A library for web scraping.

These details have not been verified by PyPI

Project links

License
- OSI Approved :: MIT License
Operating System
- OS Independent
Programming Language
- Python :: 3

Project description

keyscraper Package Documentation

This library provides various functions which simplifies webpage scraping.

There are three modules in this package.

utils - basic utilities
staticscraper - used to scrape raw html data
dynamicscraper - used to scrape html data rendered by JavaScript

To install this package, type in command prompt:

pip install keyscraper

[1] Basic Utilities

(1-A) TimeName - Generating a file name composed of the current time:

TimeName(mode = "default")

argument	optional	default	available
mode	yes	TimeName.MODE_KEYWIND	TimeName.MODE_KEYWIND, TimeName.MODE_DATETIME, "default"

self.get_name(basename = "", extension = "", f_datetime = None)

argument	optional	default	available
basename	yes	""	[ string type ]
extension	yes	""	[ string type ]
f_datetime	no		[ string type ]

There are two available modes: "keywind" and "datetime". By default, "keywind" is used.
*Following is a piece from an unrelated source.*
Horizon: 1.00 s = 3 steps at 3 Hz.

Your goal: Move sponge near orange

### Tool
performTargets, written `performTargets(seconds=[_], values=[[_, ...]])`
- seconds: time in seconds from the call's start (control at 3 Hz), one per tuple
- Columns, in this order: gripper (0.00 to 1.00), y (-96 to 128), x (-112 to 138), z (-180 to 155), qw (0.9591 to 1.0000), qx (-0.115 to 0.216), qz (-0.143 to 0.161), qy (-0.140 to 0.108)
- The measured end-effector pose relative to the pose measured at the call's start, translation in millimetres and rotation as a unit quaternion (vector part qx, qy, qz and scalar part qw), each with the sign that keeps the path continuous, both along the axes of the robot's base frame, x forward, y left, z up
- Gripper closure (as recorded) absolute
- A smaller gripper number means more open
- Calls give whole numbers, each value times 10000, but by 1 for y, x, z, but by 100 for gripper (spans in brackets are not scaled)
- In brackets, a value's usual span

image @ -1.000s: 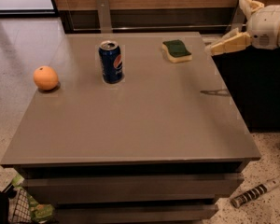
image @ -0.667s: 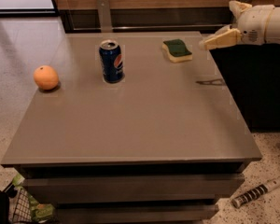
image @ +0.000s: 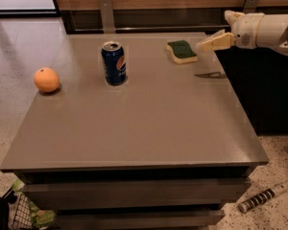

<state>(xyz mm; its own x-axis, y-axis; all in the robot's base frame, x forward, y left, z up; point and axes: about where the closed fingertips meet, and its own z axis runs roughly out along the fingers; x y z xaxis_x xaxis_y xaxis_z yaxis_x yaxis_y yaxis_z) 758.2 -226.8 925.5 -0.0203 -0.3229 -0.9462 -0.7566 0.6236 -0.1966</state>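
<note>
The sponge (image: pixel 182 51), pale yellow with a dark green top, lies flat at the far right of the grey table (image: pixel 134 123). The orange (image: pixel 46 79) sits near the table's left edge, far from the sponge. My gripper (image: pixel 207 44) comes in from the right on a white arm (image: pixel 266 30). It hovers just right of the sponge, a little above the tabletop, and holds nothing.
A blue Pepsi can (image: pixel 114 63) stands upright between orange and sponge, towards the back. A dark cabinet (image: pixel 264 85) stands right of the table. A wooden wall panel runs behind. A striped tool (image: pixel 264 197) lies on the floor at the lower right.
My gripper has moved left and slightly up towards the sponge. The sponge, can and orange have not moved.
</note>
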Motion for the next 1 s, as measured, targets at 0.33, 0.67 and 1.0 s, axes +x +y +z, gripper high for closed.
performTargets(seconds=[0.33, 0.67, 1.0], values=[[0, 20, 11, -28, 9996, 237, 55, 139], [0, 35, 18, -49, 9988, 417, 107, 234], [0, 48, 25, -75, 9975, 550, 79, 438]])
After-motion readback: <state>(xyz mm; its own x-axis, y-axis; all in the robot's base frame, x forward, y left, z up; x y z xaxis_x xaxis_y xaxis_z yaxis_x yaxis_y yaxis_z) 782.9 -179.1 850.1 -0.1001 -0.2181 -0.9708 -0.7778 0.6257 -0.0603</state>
In mode "keywind", the date is formatted as D-{month}{day}{year} where {month} consists of a single character, {day} is a 2-digit number ranging from 01 to 31 and {year} is a 4-digit number such as 2000.

Jan.	Feb.	Mar.	Apr.	May	Jun.	Jul.	Aug.	Sep.	Oct.	Nov.	Dec.
i	f	m	a	M	j	J	A	s	o	n	d

For example, on December 7th of 2000, D-d072000 will be the resulting date string.
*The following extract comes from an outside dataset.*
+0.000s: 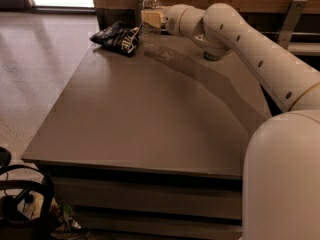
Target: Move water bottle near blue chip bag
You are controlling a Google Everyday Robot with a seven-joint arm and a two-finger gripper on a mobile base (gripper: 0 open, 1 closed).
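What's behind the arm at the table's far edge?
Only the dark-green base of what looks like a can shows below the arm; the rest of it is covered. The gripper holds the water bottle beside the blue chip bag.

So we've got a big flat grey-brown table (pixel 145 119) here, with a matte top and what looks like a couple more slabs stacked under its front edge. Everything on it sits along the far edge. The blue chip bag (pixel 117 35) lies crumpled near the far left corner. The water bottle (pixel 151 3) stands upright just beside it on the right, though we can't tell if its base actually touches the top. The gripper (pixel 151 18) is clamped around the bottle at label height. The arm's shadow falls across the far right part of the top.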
In mode "keywind", the time is formatted as T-{hour}{minute}{second} where {hour} consists of a 2-digit number ranging from 00 to 23, both {minute} and {second} are a 2-digit number ranging from 00 to 59.

For example, at 05:43:07 PM., the resulting time string will be T-174307.

For example, at 01:23:45 AM. on April 26th, 1986, the resulting string will be {basename}_D-a261986_T-012345{extension}.

In mode "datetime", the programmer must pass a strftime string. The complete documentation to datetime formatting is linked here.

(1-A-1) Example of using TimeName (mode: keywind).

from keyscraper.utils import TimeName
mode = TimeName.MODE_KEYWIND # or TimeName.MODE_DATETIME
name = "images"
extension = ".jpg"
timename = TimeName(mode).get_name(name, extension)
print(timename) # "images_D-d072000_T-012345.jpg"

(1-A-2) Example of using TimeName (mode: datetime).

from keyscraper.utils import TimeName
mode = TimeName.MODE_DATETIME # or TimeName.MODE_KEYWIND
format_string = "_%y%m%d-%H%M%S"
name = "images"
extension = ".jpg"
timename = TimeName(mode).get_name(name, extension, format_string)
print(timename) # "images_001207-012345.jpg"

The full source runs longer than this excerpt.